** SUPPLIED DATA follows **

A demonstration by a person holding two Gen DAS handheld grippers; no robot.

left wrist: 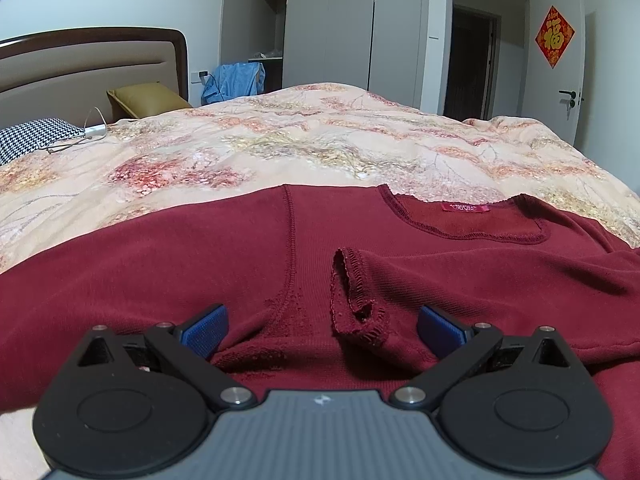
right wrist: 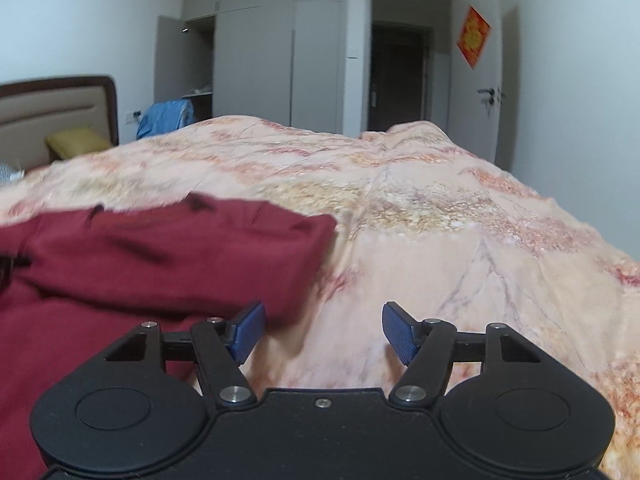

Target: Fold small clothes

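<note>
dark red knit fabric fills the lower half of the left wrist view: a maroon top [left wrist: 180,264] is spread on a bed covered by a peach floral quilt [left wrist: 320,148]. its neckline with a pink label [left wrist: 465,208] is seen right of centre, and a cuff [left wrist: 360,300] with a frayed stitched edge is laid over the body of the garment at the middle of the frame. the left gripper [left wrist: 322,330] is held low over the top, its jaws spread wide, with the cuff between the blue pads [left wrist: 206,330] but not pinched by them.

in the right wrist view, which is blurred, the same maroon top [right wrist: 160,248] is seen at the left of the frame, a folded corner reaching toward the centre. the right gripper [right wrist: 324,330] is shown at the garment's edge with its jaws spread and nothing clamped; only quilt [right wrist: 440,220] is seen between the pads.

a padded headboard [left wrist: 80,68], a mustard pillow [left wrist: 148,98], grey wardrobe doors [left wrist: 332,24] and a red door hanging [left wrist: 555,36] are visible along the top of the frame.
</note>
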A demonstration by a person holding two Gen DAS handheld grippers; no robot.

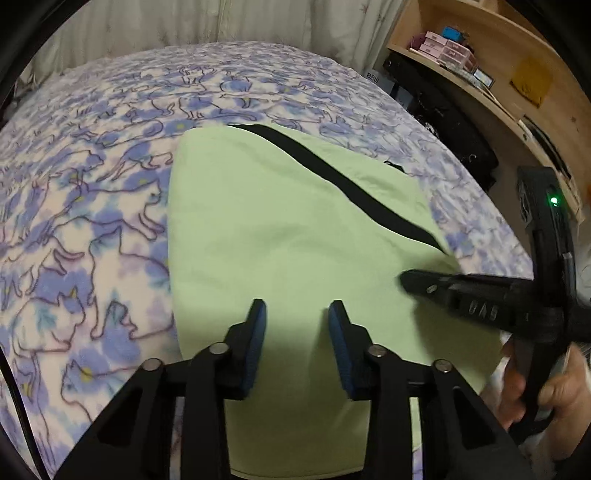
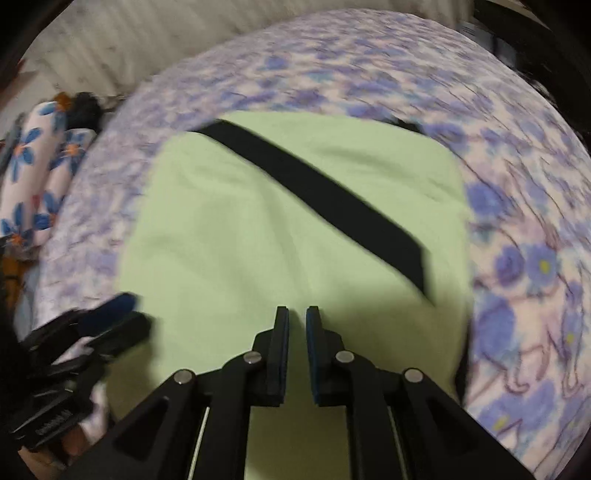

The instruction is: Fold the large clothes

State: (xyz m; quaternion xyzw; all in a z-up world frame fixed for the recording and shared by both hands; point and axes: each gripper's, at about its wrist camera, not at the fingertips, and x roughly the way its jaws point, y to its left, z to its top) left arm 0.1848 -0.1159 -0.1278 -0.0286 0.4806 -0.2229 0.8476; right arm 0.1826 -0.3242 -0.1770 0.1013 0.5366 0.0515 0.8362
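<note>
A pale green garment [image 1: 280,229] with a black stripe [image 1: 343,184] lies folded flat on the bed. My left gripper [image 1: 297,310] hovers over its near part, open, with nothing pinched between the blue pads. My right gripper [image 1: 410,282], held by a hand [image 1: 554,391], reaches in from the right over the garment's right edge. In the right wrist view the right gripper [image 2: 297,314] sits above the green garment [image 2: 258,229], its pads almost together with no cloth between them. The left gripper [image 2: 122,314] shows blurred at the left edge, and the black stripe [image 2: 314,192] runs diagonally ahead.
The bed is covered with a purple cat-print blanket [image 1: 92,192]. A wooden desk [image 1: 491,77] holding pink boxes [image 1: 443,48] stands to the right, with black bags [image 1: 443,110] beside the bed. Flower-print pillows [image 2: 44,177] lie at the far left, and a curtain [image 1: 184,22] hangs behind.
</note>
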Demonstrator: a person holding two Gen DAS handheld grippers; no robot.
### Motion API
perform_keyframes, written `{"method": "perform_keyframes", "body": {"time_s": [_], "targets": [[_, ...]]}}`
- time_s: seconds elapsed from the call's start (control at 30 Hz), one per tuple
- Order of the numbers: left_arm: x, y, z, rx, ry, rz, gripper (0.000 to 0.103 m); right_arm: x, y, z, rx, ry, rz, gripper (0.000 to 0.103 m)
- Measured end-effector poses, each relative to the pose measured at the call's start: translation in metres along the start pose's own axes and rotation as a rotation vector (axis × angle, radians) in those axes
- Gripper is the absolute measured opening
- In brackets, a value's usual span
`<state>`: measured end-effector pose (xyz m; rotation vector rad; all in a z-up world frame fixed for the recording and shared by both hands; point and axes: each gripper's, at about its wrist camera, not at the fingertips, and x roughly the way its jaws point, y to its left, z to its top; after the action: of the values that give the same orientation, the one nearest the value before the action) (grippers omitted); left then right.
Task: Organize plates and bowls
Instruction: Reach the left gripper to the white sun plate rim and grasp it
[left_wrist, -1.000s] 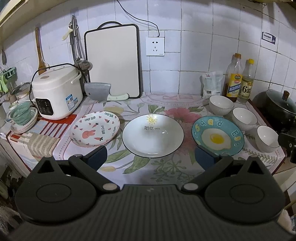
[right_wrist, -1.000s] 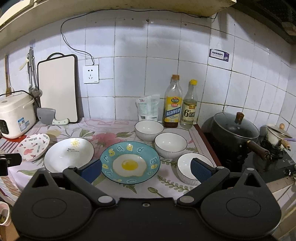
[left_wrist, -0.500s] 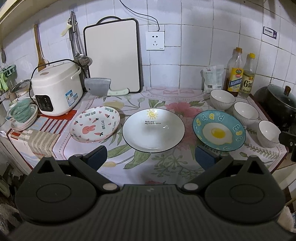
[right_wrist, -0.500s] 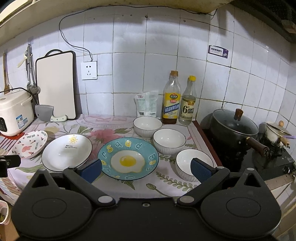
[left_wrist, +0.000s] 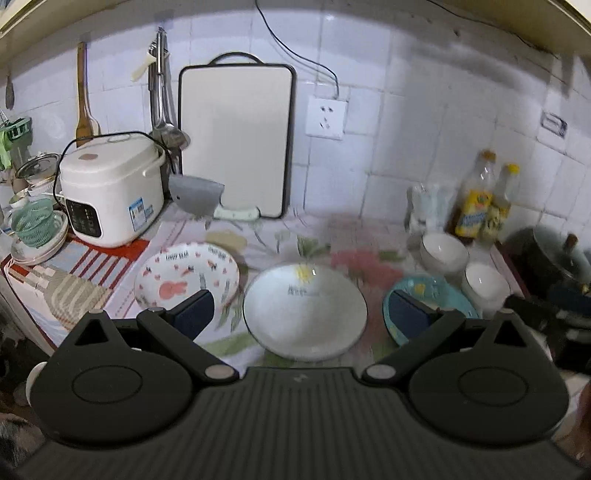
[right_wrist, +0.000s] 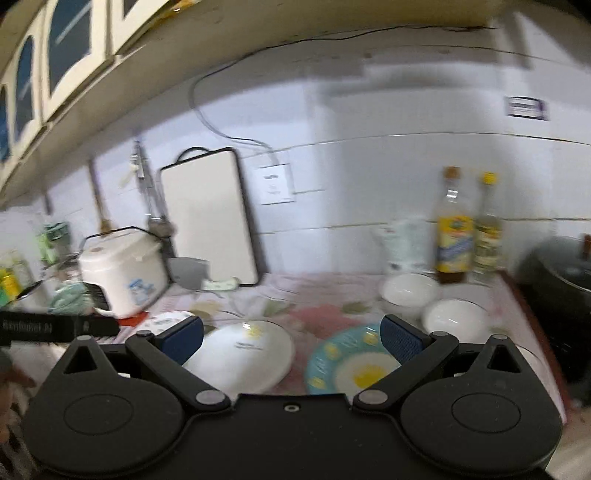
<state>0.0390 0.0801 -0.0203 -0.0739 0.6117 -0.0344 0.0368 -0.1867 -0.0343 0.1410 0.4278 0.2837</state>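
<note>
Three plates lie in a row on the floral counter cloth: a rabbit-print plate (left_wrist: 177, 275) at left, a white sun plate (left_wrist: 306, 314) (right_wrist: 243, 356) in the middle, a blue fried-egg plate (left_wrist: 439, 295) (right_wrist: 351, 363) at right. White bowls (left_wrist: 443, 253) (left_wrist: 485, 282) (right_wrist: 410, 290) (right_wrist: 456, 315) stand behind the blue plate. My left gripper (left_wrist: 301, 314) hangs open in front of the white plate. My right gripper (right_wrist: 291, 339) is open too, held over the gap between the white and blue plates. Neither holds anything.
A white rice cooker (left_wrist: 110, 192), a cleaver (left_wrist: 197, 194) and a cutting board (left_wrist: 236, 140) line the back left. Two sauce bottles (left_wrist: 476, 199) and a black pot (left_wrist: 554, 258) stand at right. A green strainer on dishes (left_wrist: 35, 229) sits at far left.
Both views tilted upward and blurred. The right gripper swung left, so the white plate now lies between its fingers' view. The left gripper drew a little closer to the plates.
</note>
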Motion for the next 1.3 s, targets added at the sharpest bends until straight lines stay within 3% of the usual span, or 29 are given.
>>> {"method": "perform_keyframes", "body": {"time_s": [0.1, 0.3, 0.43, 0.57, 0.7, 0.9, 0.97, 1.17, 1.2, 1.27, 1.3], "targets": [[0.019, 0.005, 0.017, -0.006, 0.016, 0.01, 0.1, 0.03, 0.004, 0.007, -0.018, 0.048, 0.065, 0.097], [0.075, 0.03, 0.039, -0.126, 0.079, 0.019, 0.101, 0.088, 0.009, -0.004, -0.035, 0.135, 0.15, 0.093], [0.115, 0.043, 0.03, -0.129, 0.124, 0.007, 0.1, 0.128, 0.012, -0.025, -0.019, 0.237, 0.207, 0.087], [0.149, 0.05, 0.005, -0.118, 0.16, 0.033, 0.098, 0.158, 0.013, -0.045, 0.005, 0.293, 0.209, 0.08], [0.178, 0.055, -0.022, -0.118, 0.215, 0.042, 0.077, 0.18, 0.009, -0.066, 0.083, 0.36, 0.186, 0.077], [0.208, 0.07, -0.049, -0.177, 0.266, 0.025, 0.068, 0.202, 0.007, -0.088, 0.191, 0.417, 0.183, 0.07], [0.213, 0.073, -0.053, -0.189, 0.268, 0.009, 0.066, 0.21, 0.01, -0.091, 0.201, 0.424, 0.175, 0.063], [0.226, 0.074, -0.06, -0.192, 0.253, -0.016, 0.064, 0.229, 0.011, -0.101, 0.24, 0.409, 0.073, 0.053], [0.229, 0.073, -0.062, -0.185, 0.254, -0.014, 0.059, 0.231, 0.012, -0.102, 0.232, 0.401, 0.061, 0.052], [0.235, 0.073, -0.065, -0.173, 0.268, -0.012, 0.048, 0.238, 0.011, -0.106, 0.217, 0.399, 0.041, 0.04], [0.238, 0.074, -0.066, -0.174, 0.281, -0.016, 0.036, 0.239, 0.01, -0.107, 0.21, 0.399, 0.026, 0.035]]}}
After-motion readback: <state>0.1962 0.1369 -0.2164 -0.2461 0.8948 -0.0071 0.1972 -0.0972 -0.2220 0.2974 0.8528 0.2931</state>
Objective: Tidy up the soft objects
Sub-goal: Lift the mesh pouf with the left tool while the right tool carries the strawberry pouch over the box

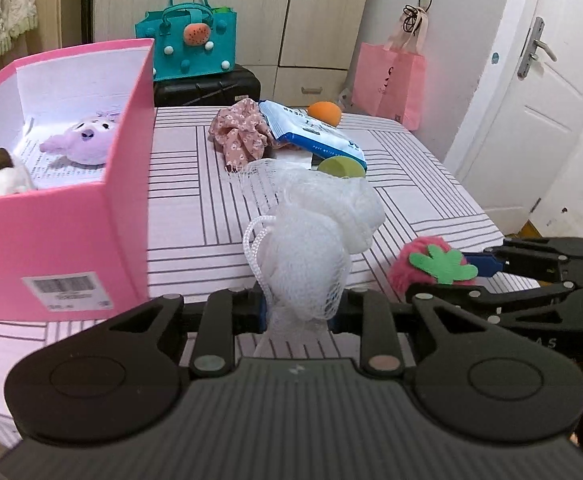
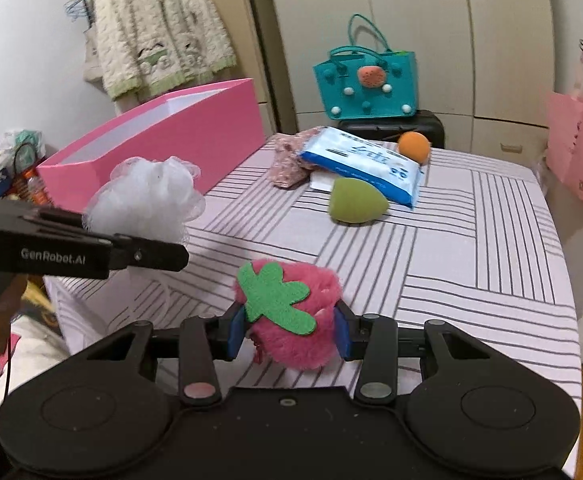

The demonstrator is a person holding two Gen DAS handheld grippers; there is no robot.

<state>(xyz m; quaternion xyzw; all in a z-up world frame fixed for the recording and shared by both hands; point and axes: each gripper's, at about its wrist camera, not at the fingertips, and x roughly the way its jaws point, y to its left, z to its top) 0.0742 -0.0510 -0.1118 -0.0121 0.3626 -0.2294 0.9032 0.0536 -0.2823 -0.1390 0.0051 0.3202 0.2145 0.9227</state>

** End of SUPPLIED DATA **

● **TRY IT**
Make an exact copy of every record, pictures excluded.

● **RESULT BELOW**
A demonstration by a person holding two Gen DAS handheld grippers; no robot.

left wrist: 
right wrist: 

Target: Fold small clothes

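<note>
dark red knit fabric fills the lower half of the left wrist view: a maroon top [left wrist: 180,264] is spread on a bed covered by a peach floral quilt [left wrist: 320,148]. its neckline with a pink label [left wrist: 465,208] is seen right of centre, and a cuff [left wrist: 360,300] with a frayed stitched edge is laid over the body of the garment at the middle of the frame. the left gripper [left wrist: 322,330] is held low over the top, its jaws spread wide, with the cuff between the blue pads [left wrist: 206,330] but not pinched by them.

in the right wrist view, which is blurred, the same maroon top [right wrist: 160,248] is seen at the left of the frame, a folded corner reaching toward the centre. the right gripper [right wrist: 324,330] is shown at the garment's edge with its jaws spread and nothing clamped; only quilt [right wrist: 440,220] is seen between the pads.

a padded headboard [left wrist: 80,68], a mustard pillow [left wrist: 148,98], grey wardrobe doors [left wrist: 332,24] and a red door hanging [left wrist: 555,36] are visible along the top of the frame.
</note>
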A demonstration by a person holding two Gen DAS handheld grippers; no robot.


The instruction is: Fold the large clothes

State: (xyz m; quaternion xyzw; all in a z-up world frame fixed for the recording and shared by both hands; point and axes: each gripper's, at about its wrist camera, not at the fingertips, and x roughly the way its jaws point, y to its left, z to its top) left arm 0.1848 -0.1159 -0.1278 -0.0286 0.4806 -0.2229 0.8476; right arm 0.1826 -0.3242 -0.1770 0.1013 0.5366 0.0515 0.8362
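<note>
A pale green garment [image 1: 280,229] with a black stripe [image 1: 343,184] lies folded flat on the bed. My left gripper [image 1: 297,310] hovers over its near part, open, with nothing pinched between the blue pads. My right gripper [image 1: 410,282], held by a hand [image 1: 554,391], reaches in from the right over the garment's right edge. In the right wrist view the right gripper [image 2: 297,314] sits above the green garment [image 2: 258,229], its pads almost together with no cloth between them. The left gripper [image 2: 122,314] shows blurred at the left edge, and the black stripe [image 2: 314,192] runs diagonally ahead.
The bed is covered with a purple cat-print blanket [image 1: 92,192]. A wooden desk [image 1: 491,77] holding pink boxes [image 1: 443,48] stands to the right, with black bags [image 1: 443,110] beside the bed. Flower-print pillows [image 2: 44,177] lie at the far left, and a curtain [image 1: 184,22] hangs behind.
</note>
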Demonstrator: a person holding two Gen DAS handheld grippers; no robot.
### Motion API
perform_keyframes, written `{"method": "perform_keyframes", "body": {"time_s": [_], "targets": [[_, ...]]}}`
- time_s: seconds elapsed from the call's start (control at 30 Hz), one per tuple
- Order of the numbers: left_arm: x, y, z, rx, ry, rz, gripper (0.000 to 0.103 m); right_arm: x, y, z, rx, ry, rz, gripper (0.000 to 0.103 m)
- Measured end-effector poses, each relative to the pose measured at the call's start: translation in metres along the start pose's own axes and rotation as a rotation vector (axis × angle, radians) in those axes
- Gripper is the absolute measured opening
- In brackets, a value's usual span
`<state>`: measured end-effector pose (xyz m; rotation vector rad; all in a z-up world frame fixed for the recording and shared by both hands; point and axes: each gripper's, at about its wrist camera, not at the fingertips, and x roughly the way its jaws point, y to its left, z to its top; after the action: of the values that give the same orientation, the one nearest the value before the action) (grippers omitted); left then right.
Task: Organize plates and bowls
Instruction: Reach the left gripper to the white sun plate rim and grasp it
[left_wrist, -1.000s] 
[right_wrist, -1.000s] 
[left_wrist, -0.500s] 
[right_wrist, -0.500s] 
[left_wrist, +0.000s] 
[right_wrist, +0.000s] 
<state>0.0390 0.0801 -0.0203 -0.0739 0.6117 -0.0344 0.0368 -0.1867 -0.0343 0.1410 0.4278 0.2837</state>
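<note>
Three plates lie in a row on the floral counter cloth: a rabbit-print plate (left_wrist: 177, 275) at left, a white sun plate (left_wrist: 306, 314) (right_wrist: 243, 356) in the middle, a blue fried-egg plate (left_wrist: 439, 295) (right_wrist: 351, 363) at right. White bowls (left_wrist: 443, 253) (left_wrist: 485, 282) (right_wrist: 410, 290) (right_wrist: 456, 315) stand behind the blue plate. My left gripper (left_wrist: 301, 314) hangs open in front of the white plate. My right gripper (right_wrist: 291, 339) is open too, held over the gap between the white and blue plates. Neither holds anything.
A white rice cooker (left_wrist: 110, 192), a cleaver (left_wrist: 197, 194) and a cutting board (left_wrist: 236, 140) line the back left. Two sauce bottles (left_wrist: 476, 199) and a black pot (left_wrist: 554, 258) stand at right. A green strainer on dishes (left_wrist: 35, 229) sits at far left.
Both views tilted upward and blurred. The right gripper swung left, so the white plate now lies between its fingers' view. The left gripper drew a little closer to the plates.
</note>
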Motion for the next 1.3 s, targets added at the sharpest bends until straight lines stay within 3% of the usual span, or 29 are given.
>>> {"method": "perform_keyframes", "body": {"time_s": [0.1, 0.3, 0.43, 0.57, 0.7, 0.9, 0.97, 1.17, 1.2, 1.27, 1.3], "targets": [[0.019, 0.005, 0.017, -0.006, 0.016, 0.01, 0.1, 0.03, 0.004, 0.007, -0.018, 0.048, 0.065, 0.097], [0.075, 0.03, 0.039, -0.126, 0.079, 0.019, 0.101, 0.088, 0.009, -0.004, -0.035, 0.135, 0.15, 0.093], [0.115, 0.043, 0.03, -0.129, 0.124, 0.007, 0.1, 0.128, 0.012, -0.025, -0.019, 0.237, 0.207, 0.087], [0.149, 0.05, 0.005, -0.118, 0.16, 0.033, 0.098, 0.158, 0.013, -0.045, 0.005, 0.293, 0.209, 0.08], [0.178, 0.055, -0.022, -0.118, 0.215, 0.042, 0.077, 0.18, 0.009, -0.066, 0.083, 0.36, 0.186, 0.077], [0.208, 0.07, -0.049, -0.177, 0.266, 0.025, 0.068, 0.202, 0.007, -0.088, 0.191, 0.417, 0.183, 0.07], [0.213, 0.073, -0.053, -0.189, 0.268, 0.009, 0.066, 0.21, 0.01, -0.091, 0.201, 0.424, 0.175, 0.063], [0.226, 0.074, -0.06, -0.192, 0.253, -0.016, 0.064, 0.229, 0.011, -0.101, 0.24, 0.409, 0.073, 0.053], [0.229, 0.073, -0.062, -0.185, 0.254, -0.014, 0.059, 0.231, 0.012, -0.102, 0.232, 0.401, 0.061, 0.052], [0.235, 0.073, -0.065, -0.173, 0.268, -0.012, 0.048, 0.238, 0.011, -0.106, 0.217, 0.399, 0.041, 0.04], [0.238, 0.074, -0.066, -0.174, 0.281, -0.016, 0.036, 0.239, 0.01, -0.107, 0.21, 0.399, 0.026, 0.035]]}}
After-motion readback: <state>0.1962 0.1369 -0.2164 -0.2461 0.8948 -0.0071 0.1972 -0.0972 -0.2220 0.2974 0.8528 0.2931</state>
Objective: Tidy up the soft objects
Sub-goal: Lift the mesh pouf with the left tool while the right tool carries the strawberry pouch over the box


The demonstrator is a person holding two Gen DAS handheld grippers; there is no robot.

<state>(xyz m; quaternion xyzw; all in a z-up world frame fixed for the recording and shared by both hands; point and axes: each gripper's, at about its wrist camera, not at the fingertips, and x roughly the way its jaws point, y to its left, z to its top) 0.0742 -0.0510 -0.1118 -0.0121 0.3626 -0.2294 0.9032 0.0536 -0.2823 -0.1390 0.0051 0.3202 0.2145 0.9227</state>

With this, the exercise is finished.